The proposed new laws – which would toughen incitement to hatred laws and make certain offences “hate crimes” – have passed the Dáil but must pass through the Seanad before they become law. The legislation is due before the Seanad in the coming weeks.
The legislation has been strongly criticised from various political standpoints, including by People Before Profit but also by some rural independent TDs of a more conservative outlook.
Now Senator and former attorney general Michael McDowell has written to Mr Harris seeking urgent clarification on the definition of gender in the Bill before it comes to the floor of the Seanad.

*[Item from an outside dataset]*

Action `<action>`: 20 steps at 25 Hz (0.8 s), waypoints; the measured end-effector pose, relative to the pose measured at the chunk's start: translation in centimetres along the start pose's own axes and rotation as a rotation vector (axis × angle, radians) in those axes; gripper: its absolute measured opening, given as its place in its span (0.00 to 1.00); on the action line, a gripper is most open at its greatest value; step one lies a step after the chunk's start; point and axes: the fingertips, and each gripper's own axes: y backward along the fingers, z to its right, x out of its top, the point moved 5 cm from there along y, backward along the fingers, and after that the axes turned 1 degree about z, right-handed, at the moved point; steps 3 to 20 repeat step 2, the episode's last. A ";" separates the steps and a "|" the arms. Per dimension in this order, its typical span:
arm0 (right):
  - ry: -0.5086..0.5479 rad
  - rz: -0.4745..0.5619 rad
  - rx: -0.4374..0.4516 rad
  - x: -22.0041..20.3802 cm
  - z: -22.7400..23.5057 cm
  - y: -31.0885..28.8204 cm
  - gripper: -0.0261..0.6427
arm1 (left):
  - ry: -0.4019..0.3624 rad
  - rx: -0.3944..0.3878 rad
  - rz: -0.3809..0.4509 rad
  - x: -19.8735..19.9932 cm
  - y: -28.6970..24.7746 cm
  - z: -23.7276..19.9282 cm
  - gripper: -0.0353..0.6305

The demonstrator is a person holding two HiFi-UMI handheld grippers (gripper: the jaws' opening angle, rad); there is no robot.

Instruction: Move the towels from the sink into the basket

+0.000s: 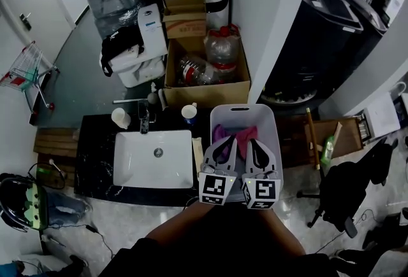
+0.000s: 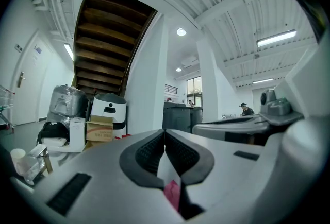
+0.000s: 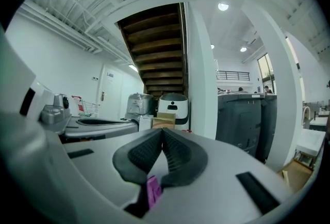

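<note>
In the head view, the white sink [image 1: 153,158] shows a bare white bowl with only its drain. To its right stands the white basket [image 1: 243,113], with pink and purple towels [image 1: 239,136] inside. Both grippers hang side by side over the basket. My left gripper [image 1: 224,143] is shut with its pads touching at the tips and nothing between them [image 2: 164,133]; a pink towel [image 2: 172,193] shows below it. My right gripper [image 1: 255,143] is likewise shut and holds nothing [image 3: 162,131], with a strip of purple towel [image 3: 152,190] beneath its jaws.
The sink sits in a dark counter [image 1: 95,158] with a faucet [image 1: 143,120] and two paper cups [image 1: 121,118] behind it. A cardboard box [image 1: 205,88] of plastic bottles stands beyond the basket. A black office chair [image 1: 344,188] is at the right.
</note>
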 end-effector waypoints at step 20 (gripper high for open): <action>-0.001 -0.003 0.002 0.0 -0.4 0.3 0.07 | 0.005 0.002 -0.002 -0.1 0.7 -0.1 0.07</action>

The Bill extends protection to people with “protected characteristics” – including race, colour, nationality, religion, national or ethnic origin (including membership of the Traveller community), descent, gender (including gender expression or identity), sex characteristics, sexual orientation and disability.

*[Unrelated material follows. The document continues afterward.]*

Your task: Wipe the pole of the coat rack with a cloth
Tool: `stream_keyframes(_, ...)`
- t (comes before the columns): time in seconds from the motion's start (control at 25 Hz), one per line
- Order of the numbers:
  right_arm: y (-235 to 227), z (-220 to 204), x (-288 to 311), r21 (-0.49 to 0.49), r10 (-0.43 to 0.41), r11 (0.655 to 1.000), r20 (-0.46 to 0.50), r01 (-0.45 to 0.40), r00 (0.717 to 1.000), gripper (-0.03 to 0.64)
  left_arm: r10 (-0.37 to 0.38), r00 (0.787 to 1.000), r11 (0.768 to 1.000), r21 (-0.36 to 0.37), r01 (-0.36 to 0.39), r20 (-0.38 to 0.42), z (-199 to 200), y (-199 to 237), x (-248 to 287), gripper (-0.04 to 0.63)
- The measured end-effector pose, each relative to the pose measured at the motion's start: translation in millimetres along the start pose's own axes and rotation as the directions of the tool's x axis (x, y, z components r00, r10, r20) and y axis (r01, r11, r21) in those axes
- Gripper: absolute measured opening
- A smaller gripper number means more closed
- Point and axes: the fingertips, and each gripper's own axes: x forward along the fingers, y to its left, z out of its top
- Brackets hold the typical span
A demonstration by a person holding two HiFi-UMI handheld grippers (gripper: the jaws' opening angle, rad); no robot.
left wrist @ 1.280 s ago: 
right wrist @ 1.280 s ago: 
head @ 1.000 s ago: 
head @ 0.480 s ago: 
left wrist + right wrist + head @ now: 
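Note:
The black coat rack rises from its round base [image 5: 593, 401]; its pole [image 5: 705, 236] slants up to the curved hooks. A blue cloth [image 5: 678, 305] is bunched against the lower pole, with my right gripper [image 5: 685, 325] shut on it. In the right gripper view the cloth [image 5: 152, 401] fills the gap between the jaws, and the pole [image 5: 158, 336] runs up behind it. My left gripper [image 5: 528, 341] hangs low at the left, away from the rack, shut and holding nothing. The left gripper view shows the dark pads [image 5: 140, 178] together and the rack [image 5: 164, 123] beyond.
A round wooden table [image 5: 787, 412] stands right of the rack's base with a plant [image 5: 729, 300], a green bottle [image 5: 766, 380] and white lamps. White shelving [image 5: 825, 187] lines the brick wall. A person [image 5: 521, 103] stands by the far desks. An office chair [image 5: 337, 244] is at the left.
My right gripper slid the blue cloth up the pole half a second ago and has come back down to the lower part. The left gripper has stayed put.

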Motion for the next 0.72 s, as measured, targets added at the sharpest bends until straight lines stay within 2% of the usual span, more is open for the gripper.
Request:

But Mr McDowell has questioned the definition of gender in the Bill, querying why it has been expanded from the definitions included in previous legislation, including legislation that allowed people to legally change their gender.
The definition of gender in the Bill is: “‘Gender’ means the gender of a person or the gender which a person expresses as the person’s preferred gender or with which the person identifies and includes transgender and a gender other than those of male and female...”

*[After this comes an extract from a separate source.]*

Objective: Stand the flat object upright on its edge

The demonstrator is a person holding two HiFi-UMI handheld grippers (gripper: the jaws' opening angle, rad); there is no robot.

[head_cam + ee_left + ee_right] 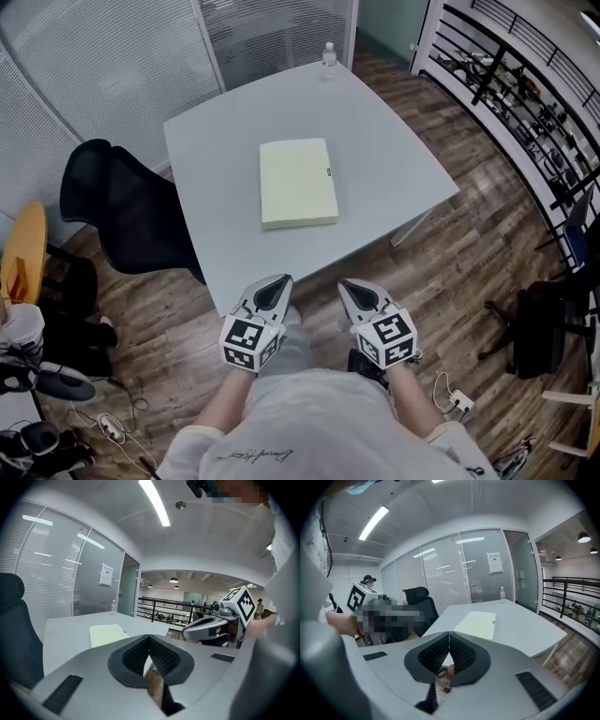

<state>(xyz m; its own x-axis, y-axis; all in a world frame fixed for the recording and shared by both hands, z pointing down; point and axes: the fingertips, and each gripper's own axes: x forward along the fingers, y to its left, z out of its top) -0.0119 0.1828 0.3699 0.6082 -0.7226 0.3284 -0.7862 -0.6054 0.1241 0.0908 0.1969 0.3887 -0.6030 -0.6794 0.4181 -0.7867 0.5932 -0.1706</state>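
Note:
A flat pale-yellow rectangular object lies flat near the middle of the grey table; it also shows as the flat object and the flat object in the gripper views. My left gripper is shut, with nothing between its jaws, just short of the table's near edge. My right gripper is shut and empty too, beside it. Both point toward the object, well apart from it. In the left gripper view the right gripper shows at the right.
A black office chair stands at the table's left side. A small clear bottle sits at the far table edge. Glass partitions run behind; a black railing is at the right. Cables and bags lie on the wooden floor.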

Mr McDowell has queried why this definition is different from the Gender Recognition Act, which he says has a binary definition of gender in that it “provides that a gender recognition certificate has effect that if the preferred gender is the male gender, the person’s sex becomes that of a man, and if the female gender, the person’s sex becomes that of a woman”.
In the letter, Mr McDowell says he has “great difficulty” in understanding “what is intended by the term ‘transgender’ and the phrase ‘a gender other than those of male and female’”.
“Since one of the purposes of the Bill is to expand the concept of protected characteristics... it seems to me to be important that members of the Seanad including myself should understand the meaning of the phrases ‘transgender’ and ‘a gender other than those of male and female’,” he says.
“The purpose of this letter is, in advance of the second stage debate in the Seanad, to obtain absolute clarity as to what you as proposer of the Bill intend these terms to mean. In particular, I must ask the following questions: a) Is transgender a gender for the purposes of Irish law? And b) Can you specify what is meant, in addition to transgender, by ‘any gender other than those of male and female’?”
Independent Senator Ronan Mullen accused the Government of “smuggling a radical new definition of gender into an already controversial hate speech law”.
Minister for Justice Simon Harris addressed the issue of defining genders during the Dáil debates on the legislation. In response to amendments from TDs Thomas Pringle and Aodhán Ó Ríordáin, Mr Harris said the question of expanding the definition of gender “has been carefully considered in the drafting”.
“The language is constantly evolving,” he said. “The approach I have taken in the Bill attempts to future-proof this provision to a degree by defining gender to include genders other than male or female.
“I consider this provides comprehensive protection under the Bill to persons with a non-binary gender identity while also allowing for any evolution of language in this area in the future. The legislation already as drafted does specifically, in relation to gender, define gender to include genders other than male or female and that does absolutely include persons with a non-binary gender identity.
“The concern is that language evolves in this area and that is why we were trying to come up with a wording and terminology that absolutely provided protection but also future-proofs the legislation somewhat in terms of evolving language. That is the rationale behind the current drafting.”